The amount of new work placed with South West private sector firms fell for the first time in six months in March.
But the rate of contraction was only mild. According to anecdotal evidence, greater uncertainty around the outlook and the rising cost of living had dampened sales.
And the rate of input price inflation accelerated to the sharpest since early-2023, which drove a steeper increase in selling prices.
Although demand conditions softened at the end of the first quarter, South West private sector firms signalled stronger optimism regarding the 12-month outlook for output.
Faye Long, chair of the NatWest South West Regional Board, said: “The latest PMI data for the South West indicated that rising costs – for both households and businesses – and greater global economic uncertainty weighed on the region’s performance in March.
“Output and new orders fell for the first time in 15 and six months, respectively, as the rate of input cost inflation surged to its highest in over three years.

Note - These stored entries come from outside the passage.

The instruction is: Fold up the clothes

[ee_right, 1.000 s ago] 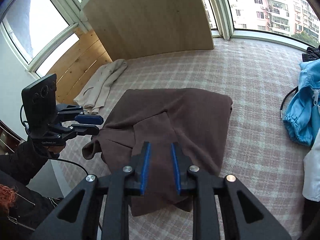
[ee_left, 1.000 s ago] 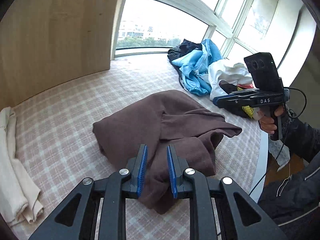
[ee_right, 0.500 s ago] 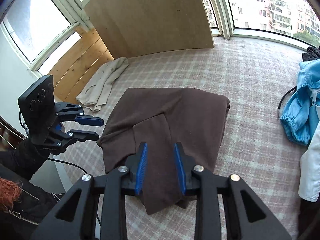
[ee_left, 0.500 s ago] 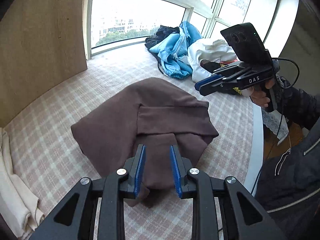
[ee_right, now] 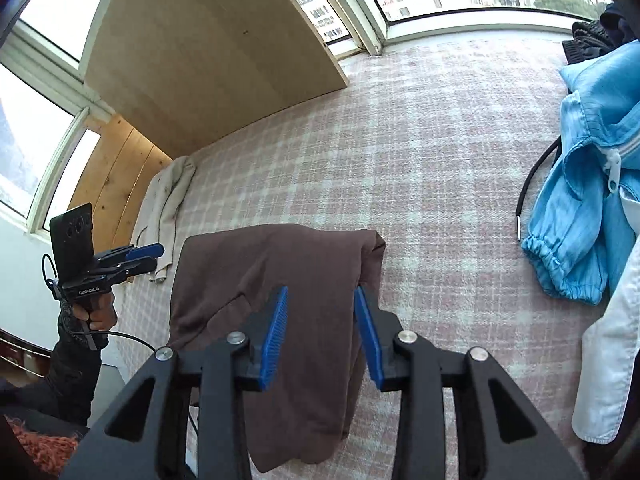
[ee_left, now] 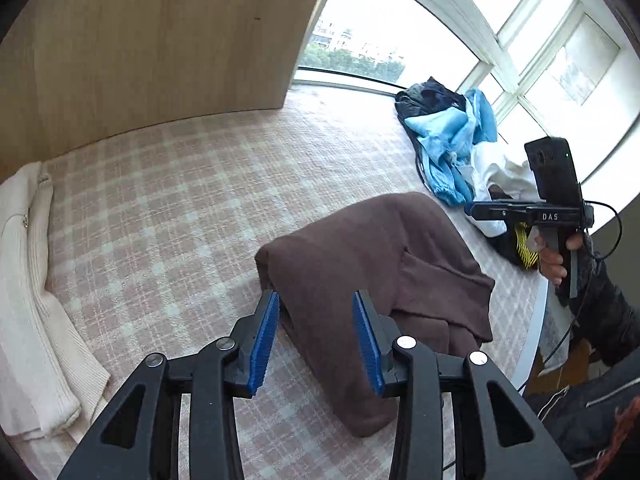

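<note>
Lying at six o'clock on the checked bed [ee_left: 168, 216], the brown garment [ee_left: 360, 264] sits beneath the left gripper [ee_left: 316, 336] and right gripper [ee_right: 320, 332], both narrowly parted, jaws just opening, gripping nothing.

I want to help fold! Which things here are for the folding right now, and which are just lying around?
For the folding:
- brown garment, half folded on the checked bedcover
- left hand-held gripper, jaws just opening, nothing gripped
- right hand-held gripper, likewise

Just lying around:
- cream garment
- blue jacket
- white garment
- dark clothes
- wooden board
</note>
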Available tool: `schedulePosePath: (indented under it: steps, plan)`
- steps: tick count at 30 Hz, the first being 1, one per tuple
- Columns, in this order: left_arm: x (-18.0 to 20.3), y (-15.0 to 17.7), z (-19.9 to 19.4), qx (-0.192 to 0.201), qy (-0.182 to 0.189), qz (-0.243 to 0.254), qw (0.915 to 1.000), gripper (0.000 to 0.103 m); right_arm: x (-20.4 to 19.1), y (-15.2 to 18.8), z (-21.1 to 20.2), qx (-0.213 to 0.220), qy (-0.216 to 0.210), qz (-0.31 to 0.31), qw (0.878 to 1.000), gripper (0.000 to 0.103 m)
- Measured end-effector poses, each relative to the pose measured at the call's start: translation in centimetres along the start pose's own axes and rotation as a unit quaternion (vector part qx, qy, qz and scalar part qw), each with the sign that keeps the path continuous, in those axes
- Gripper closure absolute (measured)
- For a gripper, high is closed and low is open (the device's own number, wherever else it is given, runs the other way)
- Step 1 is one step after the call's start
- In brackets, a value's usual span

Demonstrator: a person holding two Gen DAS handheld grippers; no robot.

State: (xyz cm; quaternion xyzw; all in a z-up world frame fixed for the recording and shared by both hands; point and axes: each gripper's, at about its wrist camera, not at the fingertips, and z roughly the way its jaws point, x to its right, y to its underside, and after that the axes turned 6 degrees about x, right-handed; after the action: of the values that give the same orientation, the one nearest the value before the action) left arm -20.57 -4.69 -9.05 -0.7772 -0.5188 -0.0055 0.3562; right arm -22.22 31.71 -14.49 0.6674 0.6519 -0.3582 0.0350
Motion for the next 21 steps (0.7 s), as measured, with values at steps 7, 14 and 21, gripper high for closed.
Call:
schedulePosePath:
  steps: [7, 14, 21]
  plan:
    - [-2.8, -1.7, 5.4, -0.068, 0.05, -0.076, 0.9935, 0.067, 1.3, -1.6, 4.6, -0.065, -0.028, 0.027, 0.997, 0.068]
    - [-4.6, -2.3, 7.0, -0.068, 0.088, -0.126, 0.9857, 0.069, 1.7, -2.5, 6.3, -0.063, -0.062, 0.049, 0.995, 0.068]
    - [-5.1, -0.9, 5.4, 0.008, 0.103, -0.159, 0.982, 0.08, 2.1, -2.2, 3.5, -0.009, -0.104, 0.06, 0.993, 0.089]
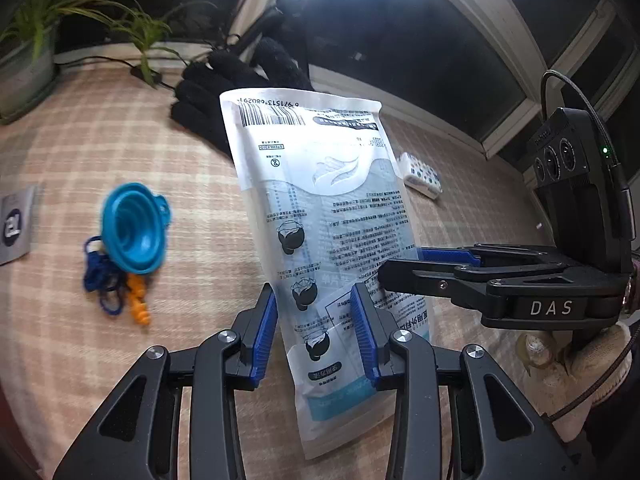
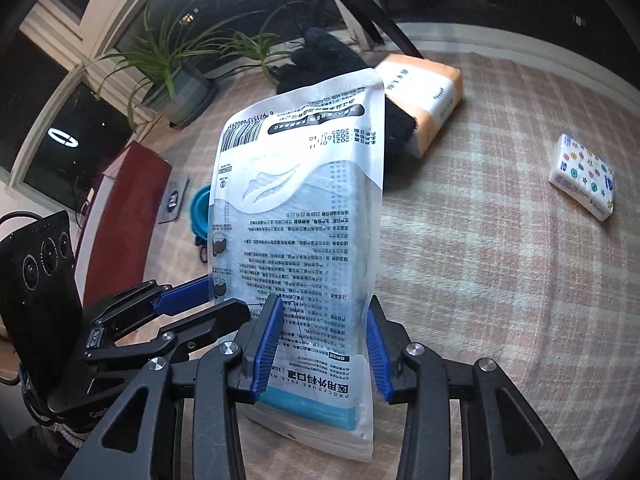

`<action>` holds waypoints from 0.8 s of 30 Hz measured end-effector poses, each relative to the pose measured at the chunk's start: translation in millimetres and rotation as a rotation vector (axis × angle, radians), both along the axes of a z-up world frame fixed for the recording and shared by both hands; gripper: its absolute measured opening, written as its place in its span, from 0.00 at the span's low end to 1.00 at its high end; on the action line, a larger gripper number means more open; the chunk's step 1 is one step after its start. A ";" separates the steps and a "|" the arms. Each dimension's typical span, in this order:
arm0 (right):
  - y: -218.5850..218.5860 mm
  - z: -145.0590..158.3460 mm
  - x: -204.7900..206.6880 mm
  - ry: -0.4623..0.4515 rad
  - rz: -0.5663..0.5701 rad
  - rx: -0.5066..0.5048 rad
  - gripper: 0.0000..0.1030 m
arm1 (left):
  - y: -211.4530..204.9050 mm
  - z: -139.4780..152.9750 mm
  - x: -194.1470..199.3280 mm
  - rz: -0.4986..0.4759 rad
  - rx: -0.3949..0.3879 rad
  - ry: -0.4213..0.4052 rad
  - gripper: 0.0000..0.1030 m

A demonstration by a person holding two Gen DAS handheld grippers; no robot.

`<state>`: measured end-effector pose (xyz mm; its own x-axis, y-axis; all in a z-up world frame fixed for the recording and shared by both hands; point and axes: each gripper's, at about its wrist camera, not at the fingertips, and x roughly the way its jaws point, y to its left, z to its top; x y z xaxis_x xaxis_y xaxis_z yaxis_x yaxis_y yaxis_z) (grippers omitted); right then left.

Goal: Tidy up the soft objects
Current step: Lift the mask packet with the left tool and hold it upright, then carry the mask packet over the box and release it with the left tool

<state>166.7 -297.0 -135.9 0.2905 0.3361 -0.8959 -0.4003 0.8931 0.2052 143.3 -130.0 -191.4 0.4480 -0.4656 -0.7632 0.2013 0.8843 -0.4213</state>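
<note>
Both the left gripper [image 1: 316, 332] and right gripper [image 2: 324, 344] clamp a face-mask packet [image 1: 320, 216] between half-closed blue fingers [image 1: 264, 332], above the checked tablecloth [image 1: 120, 152].

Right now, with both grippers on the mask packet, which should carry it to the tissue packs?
Probably right. Both the left gripper and right gripper clamp the mask packet, but the orange tissue pack and small tissue pack lie on the right gripper's side; the blue funnel lies left.

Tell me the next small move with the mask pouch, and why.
Probably carry the mask pouch toward the orange tissue pack and lower it there: both the left gripper and right gripper pinch it upright above the checked cloth.
</note>
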 end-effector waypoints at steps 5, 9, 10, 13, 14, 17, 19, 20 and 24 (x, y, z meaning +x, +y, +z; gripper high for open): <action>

“Heightened cost pressures stemmed from increased staff expenses and the effects of the war in the Middle East, resulting in sharper growth in selling prices.
“Tracking these price indices will be crucial to help assess the duration and intensity of inflation, which could place further strain on both consumers and businesses.
“More positively, business confidence remained robust when assessing the year-ahead. Notably, overall optimism picked up slightly since February, as firms expect greater client interest and investment to help drive growth.
“At the same time, the downturn in employment continued to ease, with staff numbers down only modestly amid signs of growing capacity pressure.”